• **Task description**
Output, word for word, the lines of this listing that fall between the line with "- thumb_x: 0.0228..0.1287" and the line with "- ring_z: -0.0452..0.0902", counting both of those lines, and no others.
(Data for the task begins)
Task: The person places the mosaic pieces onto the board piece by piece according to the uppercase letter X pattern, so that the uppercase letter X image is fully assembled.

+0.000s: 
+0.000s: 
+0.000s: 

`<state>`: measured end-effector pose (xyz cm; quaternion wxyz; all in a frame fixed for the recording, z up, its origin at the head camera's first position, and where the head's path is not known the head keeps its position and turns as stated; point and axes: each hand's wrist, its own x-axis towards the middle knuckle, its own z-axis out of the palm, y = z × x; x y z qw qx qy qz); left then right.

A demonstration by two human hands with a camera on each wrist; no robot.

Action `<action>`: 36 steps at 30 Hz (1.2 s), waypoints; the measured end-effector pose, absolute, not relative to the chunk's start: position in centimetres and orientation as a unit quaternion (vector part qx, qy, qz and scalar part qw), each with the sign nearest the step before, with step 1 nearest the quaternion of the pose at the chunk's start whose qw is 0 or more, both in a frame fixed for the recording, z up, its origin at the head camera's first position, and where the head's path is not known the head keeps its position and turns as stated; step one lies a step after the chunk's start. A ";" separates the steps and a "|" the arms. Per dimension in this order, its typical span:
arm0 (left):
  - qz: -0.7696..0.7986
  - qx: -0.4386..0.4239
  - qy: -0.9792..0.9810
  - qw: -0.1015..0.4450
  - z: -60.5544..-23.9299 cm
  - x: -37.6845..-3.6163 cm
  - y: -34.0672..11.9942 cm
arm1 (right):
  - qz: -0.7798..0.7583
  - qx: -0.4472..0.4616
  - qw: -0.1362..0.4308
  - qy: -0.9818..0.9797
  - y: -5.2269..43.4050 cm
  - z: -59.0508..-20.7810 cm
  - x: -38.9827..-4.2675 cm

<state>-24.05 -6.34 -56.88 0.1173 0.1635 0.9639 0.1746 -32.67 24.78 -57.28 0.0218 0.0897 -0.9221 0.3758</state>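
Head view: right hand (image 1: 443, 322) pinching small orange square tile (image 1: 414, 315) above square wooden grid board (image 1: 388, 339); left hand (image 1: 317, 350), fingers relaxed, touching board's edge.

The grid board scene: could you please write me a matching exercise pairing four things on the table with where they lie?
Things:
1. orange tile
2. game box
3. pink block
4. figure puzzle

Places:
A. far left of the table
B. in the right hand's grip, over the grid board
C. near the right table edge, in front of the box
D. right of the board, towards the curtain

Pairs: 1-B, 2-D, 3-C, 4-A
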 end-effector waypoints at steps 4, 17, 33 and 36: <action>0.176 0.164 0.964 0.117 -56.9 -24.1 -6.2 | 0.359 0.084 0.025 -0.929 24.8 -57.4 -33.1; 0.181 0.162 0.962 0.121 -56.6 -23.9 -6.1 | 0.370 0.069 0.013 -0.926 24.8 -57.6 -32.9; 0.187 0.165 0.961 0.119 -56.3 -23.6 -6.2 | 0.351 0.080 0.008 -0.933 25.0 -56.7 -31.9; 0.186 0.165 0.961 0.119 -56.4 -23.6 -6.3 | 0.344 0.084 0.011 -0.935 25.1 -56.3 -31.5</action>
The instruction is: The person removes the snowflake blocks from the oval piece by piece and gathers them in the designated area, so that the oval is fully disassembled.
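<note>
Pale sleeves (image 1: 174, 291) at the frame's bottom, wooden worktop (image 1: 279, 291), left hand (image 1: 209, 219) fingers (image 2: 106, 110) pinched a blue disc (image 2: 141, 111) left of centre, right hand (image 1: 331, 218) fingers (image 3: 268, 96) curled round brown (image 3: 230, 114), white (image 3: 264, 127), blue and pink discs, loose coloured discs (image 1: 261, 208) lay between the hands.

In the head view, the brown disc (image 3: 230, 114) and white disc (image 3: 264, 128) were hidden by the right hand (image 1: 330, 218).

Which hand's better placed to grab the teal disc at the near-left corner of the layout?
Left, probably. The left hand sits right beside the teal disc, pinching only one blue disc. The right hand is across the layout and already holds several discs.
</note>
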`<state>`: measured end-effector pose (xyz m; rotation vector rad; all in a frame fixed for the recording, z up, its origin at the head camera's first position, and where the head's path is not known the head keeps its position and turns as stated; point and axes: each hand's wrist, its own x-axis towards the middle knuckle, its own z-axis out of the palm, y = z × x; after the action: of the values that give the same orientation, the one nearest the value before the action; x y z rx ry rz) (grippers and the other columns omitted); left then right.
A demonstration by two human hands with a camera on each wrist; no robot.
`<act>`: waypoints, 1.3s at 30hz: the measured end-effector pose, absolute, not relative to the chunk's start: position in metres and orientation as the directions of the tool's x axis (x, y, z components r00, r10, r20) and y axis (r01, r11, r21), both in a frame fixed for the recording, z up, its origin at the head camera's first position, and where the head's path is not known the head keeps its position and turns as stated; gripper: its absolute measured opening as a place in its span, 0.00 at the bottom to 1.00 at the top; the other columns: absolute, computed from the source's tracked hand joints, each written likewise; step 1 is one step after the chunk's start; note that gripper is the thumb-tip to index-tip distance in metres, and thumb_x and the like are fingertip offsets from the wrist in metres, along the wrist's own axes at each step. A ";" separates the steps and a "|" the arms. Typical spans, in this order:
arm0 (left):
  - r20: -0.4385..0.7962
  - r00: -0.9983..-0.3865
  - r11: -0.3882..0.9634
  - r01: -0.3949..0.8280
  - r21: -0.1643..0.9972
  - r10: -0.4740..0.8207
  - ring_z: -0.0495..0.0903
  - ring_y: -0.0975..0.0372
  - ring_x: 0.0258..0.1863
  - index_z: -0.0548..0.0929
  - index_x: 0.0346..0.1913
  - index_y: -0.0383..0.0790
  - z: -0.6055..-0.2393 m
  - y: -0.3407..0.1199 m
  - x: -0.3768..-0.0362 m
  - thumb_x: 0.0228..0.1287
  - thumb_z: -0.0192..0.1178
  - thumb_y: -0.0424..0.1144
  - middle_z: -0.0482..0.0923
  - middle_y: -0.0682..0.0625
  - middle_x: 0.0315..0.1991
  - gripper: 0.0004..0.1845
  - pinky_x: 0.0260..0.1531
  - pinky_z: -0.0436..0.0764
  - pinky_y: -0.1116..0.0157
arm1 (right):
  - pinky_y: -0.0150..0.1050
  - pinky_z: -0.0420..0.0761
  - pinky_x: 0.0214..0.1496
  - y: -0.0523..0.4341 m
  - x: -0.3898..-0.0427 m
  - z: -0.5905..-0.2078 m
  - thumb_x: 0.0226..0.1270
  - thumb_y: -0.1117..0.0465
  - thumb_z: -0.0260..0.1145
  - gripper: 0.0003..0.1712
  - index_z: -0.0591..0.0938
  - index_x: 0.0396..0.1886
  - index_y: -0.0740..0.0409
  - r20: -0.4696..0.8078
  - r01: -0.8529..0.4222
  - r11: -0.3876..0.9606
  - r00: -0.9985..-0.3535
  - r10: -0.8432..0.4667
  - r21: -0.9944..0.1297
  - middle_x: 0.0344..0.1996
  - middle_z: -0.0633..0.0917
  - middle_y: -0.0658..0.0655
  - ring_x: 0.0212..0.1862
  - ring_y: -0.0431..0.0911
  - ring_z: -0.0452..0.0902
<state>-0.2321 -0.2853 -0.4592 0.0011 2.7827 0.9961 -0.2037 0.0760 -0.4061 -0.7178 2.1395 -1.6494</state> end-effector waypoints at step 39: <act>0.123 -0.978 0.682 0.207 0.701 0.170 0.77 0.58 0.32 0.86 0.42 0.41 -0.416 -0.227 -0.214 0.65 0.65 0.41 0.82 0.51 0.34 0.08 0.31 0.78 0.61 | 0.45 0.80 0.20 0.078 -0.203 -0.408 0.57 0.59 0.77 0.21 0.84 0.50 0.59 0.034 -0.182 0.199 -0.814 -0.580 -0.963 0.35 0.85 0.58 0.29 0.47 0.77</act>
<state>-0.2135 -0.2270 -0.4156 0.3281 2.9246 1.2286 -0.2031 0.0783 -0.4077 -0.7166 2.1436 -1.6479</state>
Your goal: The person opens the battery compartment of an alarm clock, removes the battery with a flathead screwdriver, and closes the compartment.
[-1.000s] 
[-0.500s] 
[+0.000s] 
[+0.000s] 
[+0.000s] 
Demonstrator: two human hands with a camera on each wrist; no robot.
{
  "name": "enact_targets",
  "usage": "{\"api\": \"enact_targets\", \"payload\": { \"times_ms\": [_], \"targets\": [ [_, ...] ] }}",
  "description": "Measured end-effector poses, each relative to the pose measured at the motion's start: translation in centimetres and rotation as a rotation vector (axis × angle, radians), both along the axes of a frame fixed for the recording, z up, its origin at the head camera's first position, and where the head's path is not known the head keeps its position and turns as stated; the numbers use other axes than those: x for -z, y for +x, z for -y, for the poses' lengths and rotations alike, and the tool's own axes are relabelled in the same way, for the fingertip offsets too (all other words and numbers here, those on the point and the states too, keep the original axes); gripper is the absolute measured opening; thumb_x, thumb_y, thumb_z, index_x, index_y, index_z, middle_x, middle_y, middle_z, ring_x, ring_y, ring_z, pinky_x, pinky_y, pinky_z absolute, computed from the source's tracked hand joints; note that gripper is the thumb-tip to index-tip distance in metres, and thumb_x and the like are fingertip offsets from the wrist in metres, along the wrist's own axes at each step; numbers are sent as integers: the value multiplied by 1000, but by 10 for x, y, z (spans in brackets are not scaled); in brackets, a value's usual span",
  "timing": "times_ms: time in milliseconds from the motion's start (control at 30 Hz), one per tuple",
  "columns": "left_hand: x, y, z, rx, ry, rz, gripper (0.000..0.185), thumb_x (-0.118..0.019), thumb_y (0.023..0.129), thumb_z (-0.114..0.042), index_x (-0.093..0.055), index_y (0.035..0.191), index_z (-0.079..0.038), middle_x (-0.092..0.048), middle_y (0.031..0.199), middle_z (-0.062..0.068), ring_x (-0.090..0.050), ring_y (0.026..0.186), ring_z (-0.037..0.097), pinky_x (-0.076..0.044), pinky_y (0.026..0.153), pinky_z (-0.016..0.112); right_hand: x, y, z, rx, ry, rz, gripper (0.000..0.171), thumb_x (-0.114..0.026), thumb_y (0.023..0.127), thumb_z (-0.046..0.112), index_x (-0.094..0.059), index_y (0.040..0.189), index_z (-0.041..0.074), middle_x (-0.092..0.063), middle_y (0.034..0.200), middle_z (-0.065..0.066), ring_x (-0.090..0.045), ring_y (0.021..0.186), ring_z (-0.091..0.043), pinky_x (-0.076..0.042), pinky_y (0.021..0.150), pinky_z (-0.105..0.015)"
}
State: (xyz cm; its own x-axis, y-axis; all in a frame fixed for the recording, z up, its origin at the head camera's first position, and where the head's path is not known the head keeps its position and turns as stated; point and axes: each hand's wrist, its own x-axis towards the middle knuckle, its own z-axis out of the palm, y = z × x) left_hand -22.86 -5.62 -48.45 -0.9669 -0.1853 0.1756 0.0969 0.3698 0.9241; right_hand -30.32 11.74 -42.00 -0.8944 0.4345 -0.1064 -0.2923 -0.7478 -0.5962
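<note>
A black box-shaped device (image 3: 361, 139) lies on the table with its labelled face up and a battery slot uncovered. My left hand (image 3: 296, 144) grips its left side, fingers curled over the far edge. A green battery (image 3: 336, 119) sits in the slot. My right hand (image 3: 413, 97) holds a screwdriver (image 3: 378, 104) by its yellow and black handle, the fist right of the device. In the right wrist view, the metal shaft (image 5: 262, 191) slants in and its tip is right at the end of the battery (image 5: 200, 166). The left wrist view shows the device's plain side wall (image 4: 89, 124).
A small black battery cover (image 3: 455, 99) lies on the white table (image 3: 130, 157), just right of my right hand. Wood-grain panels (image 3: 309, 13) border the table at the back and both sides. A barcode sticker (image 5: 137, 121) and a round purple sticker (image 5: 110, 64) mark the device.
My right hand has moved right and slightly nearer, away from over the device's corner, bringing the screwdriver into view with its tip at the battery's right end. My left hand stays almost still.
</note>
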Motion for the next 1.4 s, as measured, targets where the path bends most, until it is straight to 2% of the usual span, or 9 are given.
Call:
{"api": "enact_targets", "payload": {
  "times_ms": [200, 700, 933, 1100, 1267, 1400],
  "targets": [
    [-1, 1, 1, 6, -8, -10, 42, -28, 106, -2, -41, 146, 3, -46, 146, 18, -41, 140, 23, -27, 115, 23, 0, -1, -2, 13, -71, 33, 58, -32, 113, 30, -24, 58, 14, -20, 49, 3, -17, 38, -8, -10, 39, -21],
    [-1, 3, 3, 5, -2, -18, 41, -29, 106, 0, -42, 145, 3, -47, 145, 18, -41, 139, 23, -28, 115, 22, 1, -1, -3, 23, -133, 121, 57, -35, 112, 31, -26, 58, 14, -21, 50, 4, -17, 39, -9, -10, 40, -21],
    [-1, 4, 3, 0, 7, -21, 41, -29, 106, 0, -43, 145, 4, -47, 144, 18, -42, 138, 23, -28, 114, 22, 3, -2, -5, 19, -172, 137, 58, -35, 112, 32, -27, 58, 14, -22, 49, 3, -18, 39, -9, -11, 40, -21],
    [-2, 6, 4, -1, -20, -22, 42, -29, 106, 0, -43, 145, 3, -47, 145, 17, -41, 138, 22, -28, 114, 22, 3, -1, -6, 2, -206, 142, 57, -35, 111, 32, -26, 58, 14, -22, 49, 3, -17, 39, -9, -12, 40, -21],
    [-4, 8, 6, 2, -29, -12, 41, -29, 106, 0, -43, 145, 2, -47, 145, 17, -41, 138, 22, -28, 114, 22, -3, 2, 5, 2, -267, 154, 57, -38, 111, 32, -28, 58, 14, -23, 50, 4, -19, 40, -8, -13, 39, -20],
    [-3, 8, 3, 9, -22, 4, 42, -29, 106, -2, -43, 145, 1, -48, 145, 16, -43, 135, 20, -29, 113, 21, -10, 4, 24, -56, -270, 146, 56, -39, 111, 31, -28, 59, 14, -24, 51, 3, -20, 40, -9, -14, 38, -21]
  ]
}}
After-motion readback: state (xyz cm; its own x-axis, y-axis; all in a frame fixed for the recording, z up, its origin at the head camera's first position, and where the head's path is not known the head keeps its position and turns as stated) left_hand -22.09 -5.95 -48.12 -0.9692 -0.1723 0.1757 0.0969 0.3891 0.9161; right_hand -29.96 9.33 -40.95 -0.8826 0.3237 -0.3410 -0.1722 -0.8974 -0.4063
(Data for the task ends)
• **Expected output**
  - thumb_x: 0.0228..0.1287
  - thumb_z: -0.0192..0.1178
  - thumb_y: -0.0424..0.1144
  - middle_z: -0.0482..0.0923
  - middle_y: -0.0682..0.0625
  - middle_x: 0.0315..0.1991
  - gripper: 0.0004..0.1845
  - pinky_x: 0.0260..0.1531
  - pinky_z: -0.0436..0.0764
  - pinky_y: -0.1116..0.0157
arm1 (right):
  - pinky_y: -0.0150..0.1050
  - pinky_z: -0.0420..0.0761
  - pinky_x: 0.0214..0.1496
  - y: -0.0523..0.4341 m
  - x: -0.3898..-0.0427 m
  - z: -0.5905..-0.2078 m
  - thumb_x: 0.0226..0.1270
  - thumb_y: -0.1117..0.0465
  - thumb_z: -0.0260..0.1145
  - gripper: 0.0003..0.1712
  - index_z: -0.0591..0.0938
  - index_x: 0.0396..0.1886
  - index_y: -0.0740..0.0409
  - r20: -0.4696..0.8078
  - r01: -0.8529..0.4222
  - r11: -0.3876..0.9606
  - r00: -0.9985..-0.3535
  - r10: -0.8432..0.4667
  - r21: -0.9944..0.1297
  - middle_x: 0.0344..0.1996
  - middle_z: -0.0633..0.0917
  - middle_y: -0.0658..0.0655
  - ring_x: 0.0212..0.1862
  - ring_y: -0.0431..0.0911
  - ring_z: -0.0452..0.0902

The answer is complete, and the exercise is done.